TASK BRIEF: Where the lines below hold images, skip those and copy every word exactly.

DATASET ENTRIES:
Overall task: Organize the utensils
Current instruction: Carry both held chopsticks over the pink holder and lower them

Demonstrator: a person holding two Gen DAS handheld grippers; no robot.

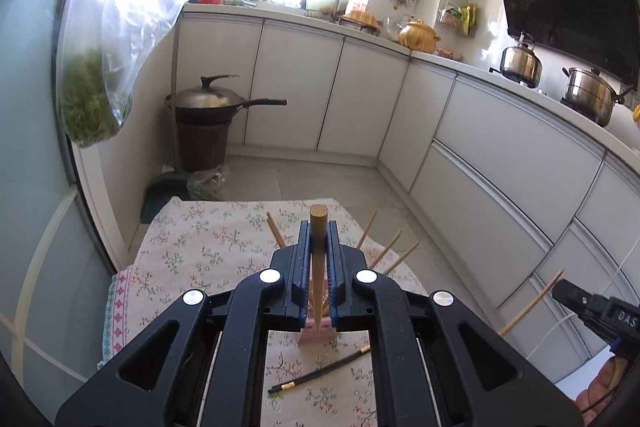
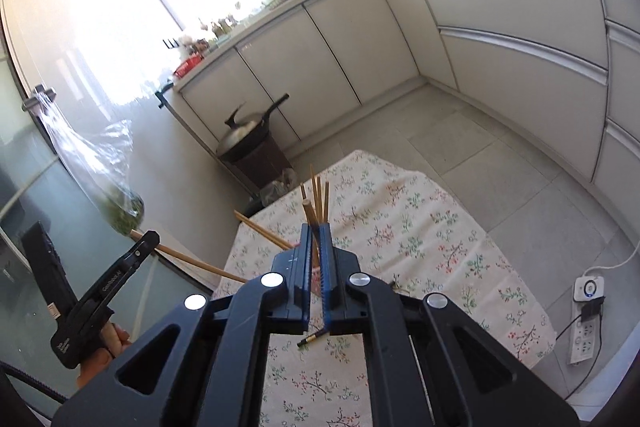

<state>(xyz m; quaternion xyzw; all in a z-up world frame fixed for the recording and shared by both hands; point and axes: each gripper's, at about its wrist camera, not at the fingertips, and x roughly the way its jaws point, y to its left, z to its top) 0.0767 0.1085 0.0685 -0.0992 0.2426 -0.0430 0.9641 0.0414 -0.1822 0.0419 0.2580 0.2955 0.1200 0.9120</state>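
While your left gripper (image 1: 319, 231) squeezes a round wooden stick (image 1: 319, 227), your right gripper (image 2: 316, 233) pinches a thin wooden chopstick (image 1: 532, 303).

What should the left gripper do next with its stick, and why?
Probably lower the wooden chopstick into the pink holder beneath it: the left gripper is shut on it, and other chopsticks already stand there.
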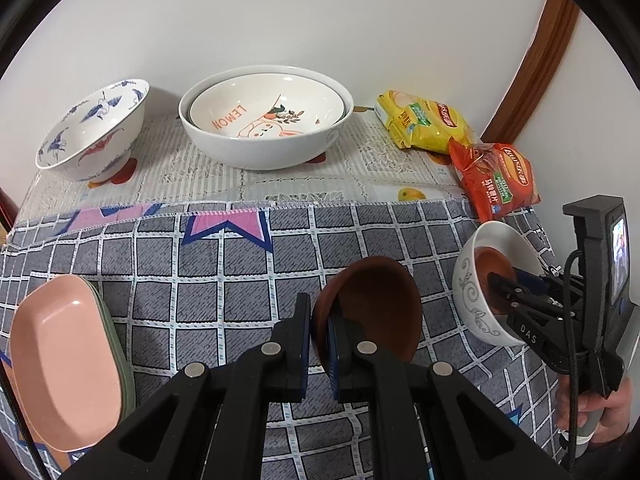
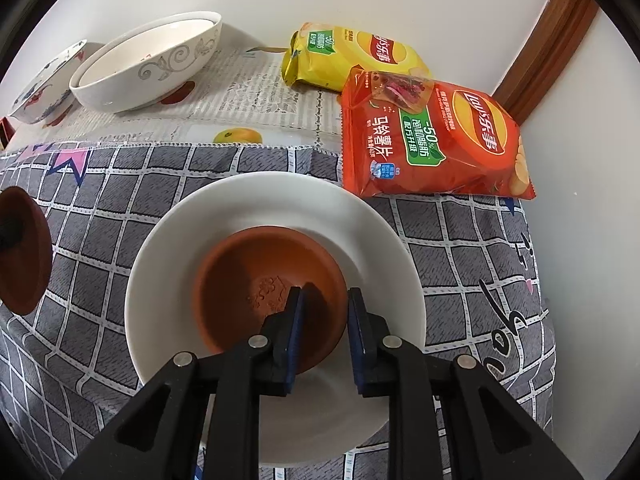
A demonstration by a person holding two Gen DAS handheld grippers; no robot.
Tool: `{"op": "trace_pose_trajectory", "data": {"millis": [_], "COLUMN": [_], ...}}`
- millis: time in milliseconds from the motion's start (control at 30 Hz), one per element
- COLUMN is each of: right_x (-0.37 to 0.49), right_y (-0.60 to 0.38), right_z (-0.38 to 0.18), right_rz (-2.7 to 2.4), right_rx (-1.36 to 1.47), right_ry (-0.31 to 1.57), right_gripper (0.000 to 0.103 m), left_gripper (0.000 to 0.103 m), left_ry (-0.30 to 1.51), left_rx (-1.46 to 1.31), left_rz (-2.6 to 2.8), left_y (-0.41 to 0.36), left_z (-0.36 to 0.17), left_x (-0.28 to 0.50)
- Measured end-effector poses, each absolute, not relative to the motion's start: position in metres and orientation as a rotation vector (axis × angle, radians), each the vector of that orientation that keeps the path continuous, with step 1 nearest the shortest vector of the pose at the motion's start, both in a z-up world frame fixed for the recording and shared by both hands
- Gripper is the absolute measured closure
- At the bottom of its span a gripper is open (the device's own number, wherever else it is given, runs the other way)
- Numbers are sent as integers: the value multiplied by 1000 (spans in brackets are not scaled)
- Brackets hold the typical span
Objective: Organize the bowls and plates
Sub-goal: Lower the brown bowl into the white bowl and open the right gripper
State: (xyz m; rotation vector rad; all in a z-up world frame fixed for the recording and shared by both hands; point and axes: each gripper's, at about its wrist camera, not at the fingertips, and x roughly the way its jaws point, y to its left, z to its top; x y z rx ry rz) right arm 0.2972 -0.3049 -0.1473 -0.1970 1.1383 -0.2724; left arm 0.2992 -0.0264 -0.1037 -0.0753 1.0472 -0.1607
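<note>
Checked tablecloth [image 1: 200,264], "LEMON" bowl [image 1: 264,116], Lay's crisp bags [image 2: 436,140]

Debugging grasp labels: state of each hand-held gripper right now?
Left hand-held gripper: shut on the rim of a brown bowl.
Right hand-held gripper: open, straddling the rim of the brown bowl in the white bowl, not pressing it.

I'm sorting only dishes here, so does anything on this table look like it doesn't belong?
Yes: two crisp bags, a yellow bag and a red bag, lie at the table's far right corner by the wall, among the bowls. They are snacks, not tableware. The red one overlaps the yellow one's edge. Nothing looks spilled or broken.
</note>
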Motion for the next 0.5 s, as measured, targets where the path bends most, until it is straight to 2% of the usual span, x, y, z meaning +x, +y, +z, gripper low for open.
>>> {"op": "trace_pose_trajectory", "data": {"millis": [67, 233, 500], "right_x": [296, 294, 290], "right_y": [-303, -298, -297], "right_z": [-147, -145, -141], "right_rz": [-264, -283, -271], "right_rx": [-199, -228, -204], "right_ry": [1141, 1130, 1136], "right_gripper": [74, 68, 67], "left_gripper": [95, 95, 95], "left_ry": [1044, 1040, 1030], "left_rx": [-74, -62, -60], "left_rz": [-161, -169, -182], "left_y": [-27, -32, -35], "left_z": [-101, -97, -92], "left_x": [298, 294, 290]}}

EXERCISE OUTPUT:
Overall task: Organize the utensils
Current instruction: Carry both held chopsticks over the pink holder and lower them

Demonstrator: a person holding two Gen DAS handheld grippers; no robot.


<state>(xyz m; quaternion xyzw; all in a z-up world frame fixed for the recording and shared by both hands; point and axes: each gripper's, at about its wrist camera, not at the fingertips, and x roughly the way its jaws point, y to its left, z to its top) 0.0767 0.1085 0.0685 -0.0992 0.2426 -0.0430 0.9641 0.0414 -0.1822 0.0419 0.2580 0.2955 0.1200 0.9120</state>
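While your left gripper (image 1: 319, 231) squeezes a round wooden stick (image 1: 319, 227), your right gripper (image 2: 316, 233) pinches a thin wooden chopstick (image 1: 532, 303).

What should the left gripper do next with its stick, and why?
Probably lower the wooden chopstick into the pink holder beneath it: the left gripper is shut on it, and other chopsticks already stand there.
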A demonstration by a person holding two Gen DAS handheld grippers; no robot.
Tool: `{"op": "trace_pose_trajectory", "data": {"millis": [_], "COLUMN": [_], ...}}`
- millis: time in milliseconds from the motion's start (control at 30 Hz), one per element
- COLUMN is each of: right_x (-0.37 to 0.49), right_y (-0.60 to 0.38), right_z (-0.38 to 0.18), right_rz (-2.7 to 2.4), right_rx (-1.36 to 1.47), right_ry (-0.31 to 1.57), right_gripper (0.000 to 0.103 m), left_gripper (0.000 to 0.103 m), left_ry (-0.30 to 1.51), left_rx (-1.46 to 1.31), left_rz (-2.6 to 2.8), left_y (-0.41 to 0.36), left_z (-0.36 to 0.17), left_x (-0.28 to 0.50)
- Measured end-effector poses, each absolute, not relative to the motion's start: position in metres and orientation as a rotation vector (axis × angle, radians), each the vector of that orientation that keeps the path continuous, with step 1 nearest the shortest vector of the pose at the motion's start, both in a z-up world frame fixed for the recording and shared by both hands
- Gripper is the absolute measured closure
- At the bottom of its span a gripper is open (the device's own number, wherever else it is given, runs the other way)
- Numbers are sent as integers: the value multiplied by 1000 (spans in brackets are not scaled)
- Brackets hold the typical span
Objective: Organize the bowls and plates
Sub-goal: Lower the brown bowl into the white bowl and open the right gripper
State: (xyz m; rotation vector rad; all in a z-up world frame fixed for the recording and shared by both hands; point and axes: each gripper's, at about its wrist camera, not at the fingertips, and x roughly the way its jaws point, y to its left, z to its top; x y z rx ry rz) right arm 0.2972 -0.3049 -0.1473 -0.1970 1.1383 -0.2724; left arm 0.2992 -0.0264 -0.1037 -0.0753 1.0472 -0.1607
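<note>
Checked tablecloth [image 1: 200,264], "LEMON" bowl [image 1: 264,116], Lay's crisp bags [image 2: 436,140]

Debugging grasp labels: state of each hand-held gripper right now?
Left hand-held gripper: shut on the rim of a brown bowl.
Right hand-held gripper: open, straddling the rim of the brown bowl in the white bowl, not pressing it.

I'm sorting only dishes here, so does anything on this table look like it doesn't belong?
Yes: two crisp bags, a yellow bag and a red bag, lie at the table's far right corner by the wall, among the bowls. They are snacks, not tableware. The red one overlaps the yellow one's edge. Nothing looks spilled or broken.
</note>
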Motion for the next 0.5 s, as measured, targets where the path bends most, until it is straight to 2% of the usual span, x, y, z meaning +x, +y, +z, gripper low for open.
>>> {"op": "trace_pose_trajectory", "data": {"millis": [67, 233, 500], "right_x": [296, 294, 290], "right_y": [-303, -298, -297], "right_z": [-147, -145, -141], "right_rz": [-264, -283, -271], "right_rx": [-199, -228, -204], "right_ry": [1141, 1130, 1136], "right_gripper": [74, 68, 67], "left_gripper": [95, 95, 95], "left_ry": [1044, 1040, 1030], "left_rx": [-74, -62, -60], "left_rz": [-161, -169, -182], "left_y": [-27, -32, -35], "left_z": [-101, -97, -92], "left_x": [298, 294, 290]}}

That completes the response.